Work to be completed: Transcribe the listing that follows in full, exactly, and drop its images.

Recorded information:
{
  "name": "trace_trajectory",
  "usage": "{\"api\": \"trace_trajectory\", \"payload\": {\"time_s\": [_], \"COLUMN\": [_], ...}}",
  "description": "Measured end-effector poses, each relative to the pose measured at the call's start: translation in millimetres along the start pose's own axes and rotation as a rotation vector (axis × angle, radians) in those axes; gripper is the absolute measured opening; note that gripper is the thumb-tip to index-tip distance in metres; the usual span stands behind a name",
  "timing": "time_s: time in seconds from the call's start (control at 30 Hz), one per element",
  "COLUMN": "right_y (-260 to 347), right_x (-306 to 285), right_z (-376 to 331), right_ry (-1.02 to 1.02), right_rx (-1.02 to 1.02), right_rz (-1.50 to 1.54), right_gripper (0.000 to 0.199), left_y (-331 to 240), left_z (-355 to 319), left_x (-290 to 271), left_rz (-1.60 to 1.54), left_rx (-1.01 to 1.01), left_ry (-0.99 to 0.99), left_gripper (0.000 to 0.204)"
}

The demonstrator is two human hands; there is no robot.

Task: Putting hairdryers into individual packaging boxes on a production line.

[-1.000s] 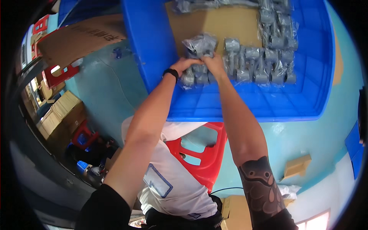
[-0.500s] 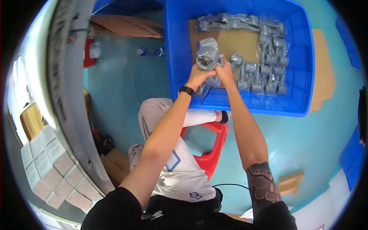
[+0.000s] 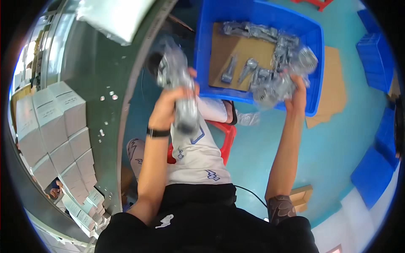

Reply to the task:
{
  "name": "trace_trajectory",
  "usage": "{\"api\": \"trace_trajectory\", \"payload\": {\"time_s\": [_], \"COLUMN\": [_], ...}}",
  "description": "Measured end-effector poses, each relative to the pose measured at the call's start: translation in millimetres along the start pose's own axes and rotation as a rotation vector (axis × angle, radians) in those axes; gripper is the absolute measured opening; note that gripper is the thumb-tip to index-tip distance in metres; the usual span stands behind a name",
  "timing": "time_s: time in seconds from the call's start (control at 30 Hz), one per element",
  "COLUMN": "right_y (-260 to 347), right_x (-306 to 285), right_z (-376 to 331), right_ry (-1.02 to 1.02), right_rx (-1.02 to 1.02), right_rz (-1.50 to 1.54), right_gripper (0.000 to 0.199), left_y (-331 to 240), left_z (-355 to 319), left_x (-290 to 271), left_rz (-1.60 to 1.54), left_rx (-1.01 to 1.01), left_ry (-0.99 to 0.99), left_gripper (0.000 to 0.204)"
}

The demonstrator is two human hands; there is no robot.

Task: Putting hairdryers into individual packaging boxes on a production line.

[-1.000s] 
[-0.500s] 
[+0.000s] 

The required output has been given in full.